### WHAT THIS TASK INVOLVES
Tell how many lines of the data include the word "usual". Nothing but the number belongs in the answer.
*** Opening of STORED DATA ***
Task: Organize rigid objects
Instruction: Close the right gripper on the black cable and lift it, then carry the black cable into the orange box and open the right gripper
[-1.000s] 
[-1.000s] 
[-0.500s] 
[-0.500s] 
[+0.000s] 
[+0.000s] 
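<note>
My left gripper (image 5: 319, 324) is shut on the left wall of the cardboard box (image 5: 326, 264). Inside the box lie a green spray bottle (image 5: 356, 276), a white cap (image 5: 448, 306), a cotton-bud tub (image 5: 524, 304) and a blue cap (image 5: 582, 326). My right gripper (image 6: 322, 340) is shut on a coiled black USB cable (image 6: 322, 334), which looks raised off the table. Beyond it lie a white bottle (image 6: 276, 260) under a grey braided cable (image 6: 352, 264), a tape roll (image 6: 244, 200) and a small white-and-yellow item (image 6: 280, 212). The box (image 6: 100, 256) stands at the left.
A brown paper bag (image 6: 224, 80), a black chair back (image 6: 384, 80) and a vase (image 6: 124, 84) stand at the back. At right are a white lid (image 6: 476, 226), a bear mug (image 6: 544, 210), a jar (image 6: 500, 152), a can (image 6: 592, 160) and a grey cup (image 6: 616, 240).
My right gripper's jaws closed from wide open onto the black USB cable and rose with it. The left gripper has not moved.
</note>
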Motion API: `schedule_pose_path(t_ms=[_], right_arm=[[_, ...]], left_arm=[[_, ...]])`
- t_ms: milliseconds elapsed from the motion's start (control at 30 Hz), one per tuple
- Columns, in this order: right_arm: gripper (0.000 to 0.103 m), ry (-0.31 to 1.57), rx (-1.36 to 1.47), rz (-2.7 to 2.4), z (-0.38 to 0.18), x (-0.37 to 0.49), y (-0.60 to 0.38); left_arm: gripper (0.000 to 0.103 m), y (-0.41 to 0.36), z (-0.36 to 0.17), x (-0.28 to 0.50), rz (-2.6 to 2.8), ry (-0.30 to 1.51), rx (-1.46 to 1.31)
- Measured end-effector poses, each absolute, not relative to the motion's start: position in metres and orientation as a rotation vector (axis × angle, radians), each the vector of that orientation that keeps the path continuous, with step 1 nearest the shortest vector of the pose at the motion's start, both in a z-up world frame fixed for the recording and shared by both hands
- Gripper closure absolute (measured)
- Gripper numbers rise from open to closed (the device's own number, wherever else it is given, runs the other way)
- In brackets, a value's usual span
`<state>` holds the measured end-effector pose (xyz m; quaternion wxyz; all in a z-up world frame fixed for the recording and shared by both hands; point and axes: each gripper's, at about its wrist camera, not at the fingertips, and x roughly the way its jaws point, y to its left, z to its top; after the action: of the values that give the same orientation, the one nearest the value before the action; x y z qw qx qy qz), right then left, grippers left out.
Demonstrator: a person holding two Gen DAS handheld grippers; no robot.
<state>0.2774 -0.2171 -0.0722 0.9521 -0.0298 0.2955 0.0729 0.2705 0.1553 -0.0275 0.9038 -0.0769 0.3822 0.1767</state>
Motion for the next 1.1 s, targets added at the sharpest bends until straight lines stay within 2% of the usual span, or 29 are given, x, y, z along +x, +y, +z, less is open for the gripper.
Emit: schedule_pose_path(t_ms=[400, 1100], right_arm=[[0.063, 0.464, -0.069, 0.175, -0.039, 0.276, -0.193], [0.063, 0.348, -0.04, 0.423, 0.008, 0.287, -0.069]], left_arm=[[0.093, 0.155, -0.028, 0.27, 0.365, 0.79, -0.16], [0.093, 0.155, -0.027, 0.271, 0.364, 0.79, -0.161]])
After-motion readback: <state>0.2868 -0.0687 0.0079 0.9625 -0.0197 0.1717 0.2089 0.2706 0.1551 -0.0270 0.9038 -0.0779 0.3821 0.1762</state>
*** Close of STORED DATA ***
### WRITTEN RESPONSE
2